GoMLX: ML in Go without Python
How ML models are implemented
-
Written in Python, using frameworks like TensorFlow, JAX or Pytorch that take care of:
- Expressive way to describe the model architecture, including auto-differentiation for training.

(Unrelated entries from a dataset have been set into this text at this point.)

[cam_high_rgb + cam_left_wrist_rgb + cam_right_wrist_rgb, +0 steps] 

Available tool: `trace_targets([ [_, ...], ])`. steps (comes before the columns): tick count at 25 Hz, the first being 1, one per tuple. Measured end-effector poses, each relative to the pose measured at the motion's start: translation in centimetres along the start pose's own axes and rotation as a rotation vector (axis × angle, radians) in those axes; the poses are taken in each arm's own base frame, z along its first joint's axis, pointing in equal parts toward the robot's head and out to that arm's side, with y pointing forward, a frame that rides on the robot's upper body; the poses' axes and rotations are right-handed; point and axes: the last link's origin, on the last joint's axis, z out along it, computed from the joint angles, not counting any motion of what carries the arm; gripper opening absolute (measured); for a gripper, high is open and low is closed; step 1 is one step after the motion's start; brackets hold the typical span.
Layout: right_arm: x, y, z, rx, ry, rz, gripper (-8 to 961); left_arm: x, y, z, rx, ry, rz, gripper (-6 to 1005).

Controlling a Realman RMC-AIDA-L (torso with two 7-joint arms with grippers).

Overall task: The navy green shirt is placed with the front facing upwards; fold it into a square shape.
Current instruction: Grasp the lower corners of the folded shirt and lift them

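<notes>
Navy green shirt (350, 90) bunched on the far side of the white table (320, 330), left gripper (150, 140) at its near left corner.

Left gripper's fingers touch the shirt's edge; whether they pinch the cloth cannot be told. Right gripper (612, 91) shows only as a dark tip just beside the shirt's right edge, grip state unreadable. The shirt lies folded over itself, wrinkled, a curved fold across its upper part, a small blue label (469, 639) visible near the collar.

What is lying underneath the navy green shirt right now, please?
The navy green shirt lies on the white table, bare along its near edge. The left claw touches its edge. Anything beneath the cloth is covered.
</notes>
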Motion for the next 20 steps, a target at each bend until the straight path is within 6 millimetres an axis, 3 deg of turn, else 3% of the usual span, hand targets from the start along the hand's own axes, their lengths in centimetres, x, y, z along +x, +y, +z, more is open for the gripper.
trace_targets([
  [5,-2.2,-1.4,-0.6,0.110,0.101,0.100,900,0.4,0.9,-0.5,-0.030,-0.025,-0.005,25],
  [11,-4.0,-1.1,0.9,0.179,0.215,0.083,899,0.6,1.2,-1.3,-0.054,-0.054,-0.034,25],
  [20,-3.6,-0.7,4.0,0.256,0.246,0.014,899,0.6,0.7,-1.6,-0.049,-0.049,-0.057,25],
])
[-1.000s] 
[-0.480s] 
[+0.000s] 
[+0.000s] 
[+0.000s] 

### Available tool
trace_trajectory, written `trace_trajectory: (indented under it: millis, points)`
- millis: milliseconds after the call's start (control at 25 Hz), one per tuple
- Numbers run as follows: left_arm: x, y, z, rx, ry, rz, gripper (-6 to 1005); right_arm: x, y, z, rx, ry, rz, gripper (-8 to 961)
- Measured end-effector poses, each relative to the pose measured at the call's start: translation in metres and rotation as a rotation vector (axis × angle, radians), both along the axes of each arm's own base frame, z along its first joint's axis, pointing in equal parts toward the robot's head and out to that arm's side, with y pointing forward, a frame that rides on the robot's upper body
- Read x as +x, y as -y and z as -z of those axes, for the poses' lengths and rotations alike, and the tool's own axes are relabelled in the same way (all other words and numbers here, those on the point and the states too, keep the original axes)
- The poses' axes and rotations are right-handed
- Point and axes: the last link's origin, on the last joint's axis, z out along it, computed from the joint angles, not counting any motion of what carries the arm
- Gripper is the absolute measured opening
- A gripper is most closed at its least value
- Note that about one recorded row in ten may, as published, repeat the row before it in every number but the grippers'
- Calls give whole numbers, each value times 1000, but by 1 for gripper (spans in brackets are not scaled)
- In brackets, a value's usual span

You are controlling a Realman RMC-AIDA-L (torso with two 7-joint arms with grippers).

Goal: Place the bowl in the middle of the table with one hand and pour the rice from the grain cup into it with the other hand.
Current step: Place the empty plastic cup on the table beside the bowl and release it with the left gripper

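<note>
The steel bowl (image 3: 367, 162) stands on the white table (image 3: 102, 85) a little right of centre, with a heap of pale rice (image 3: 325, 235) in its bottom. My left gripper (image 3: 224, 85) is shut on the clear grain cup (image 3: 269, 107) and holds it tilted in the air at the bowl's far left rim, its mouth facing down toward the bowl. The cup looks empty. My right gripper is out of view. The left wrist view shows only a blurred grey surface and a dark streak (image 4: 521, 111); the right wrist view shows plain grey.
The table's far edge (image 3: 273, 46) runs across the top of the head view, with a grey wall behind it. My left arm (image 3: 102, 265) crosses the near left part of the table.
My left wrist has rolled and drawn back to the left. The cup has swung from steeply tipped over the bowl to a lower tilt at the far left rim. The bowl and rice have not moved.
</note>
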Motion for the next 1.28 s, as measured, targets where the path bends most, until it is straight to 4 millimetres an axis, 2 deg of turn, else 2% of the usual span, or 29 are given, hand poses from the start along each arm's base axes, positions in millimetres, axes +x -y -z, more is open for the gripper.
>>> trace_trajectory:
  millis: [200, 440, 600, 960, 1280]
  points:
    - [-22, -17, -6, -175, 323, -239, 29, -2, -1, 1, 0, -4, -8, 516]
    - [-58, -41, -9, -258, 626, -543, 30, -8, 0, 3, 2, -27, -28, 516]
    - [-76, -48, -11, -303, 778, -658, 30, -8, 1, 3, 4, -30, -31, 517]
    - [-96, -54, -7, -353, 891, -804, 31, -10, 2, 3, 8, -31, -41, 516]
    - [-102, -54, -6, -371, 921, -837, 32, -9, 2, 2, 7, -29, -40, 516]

- Efficient implementation of computational primitives on common HW: CPUs, GPUs and TPUs.
-
The frameworks that provide high-level primitives to define and translate ML models to a common interchange format called StableHLO (High-Level Operations).
-
The OpenXLA system, which includes two major components: the XLA compiler translating HLO to HW machine code, and PJRT - the runtime component responsible for managing HW devices, moving data (tensors) between the host CPU and these devices, executing tasks, sharding and so on.
-
HW that executes these models efficiently. (C/C++ hidden complexity)
GoMLX
- Wraps XLA - access to all building blocks TF and JAX use
Examples
- a CNN (convolutional neural network) without any Python, training it on CIFAR-10
as expected, Go code is longer and more explicit
// define the model graph
func C10ConvModel(mlxctx *mlxcontext.Context, spec any, inputs []*graph.Node) []*graph.Node {
batchedImages := inputs[0]
g := batchedImages.Graph()
dtype := batchedImages.DType()
batchSize := batchedImages.Shape().Dimensions[0]
logits := batchedImages
layerIdx := 0
nextCtx := func(name string) *mlxcontext.Context {
newCtx := mlxctx.Inf("%03d_%s", layerIdx, name)
layerIdx++
return newCtx
}
// Convolution / activation layers
logits = layers.Convolution(nextCtx("conv"), logits).Filters(32).KernelSize(3).PadSame().Done()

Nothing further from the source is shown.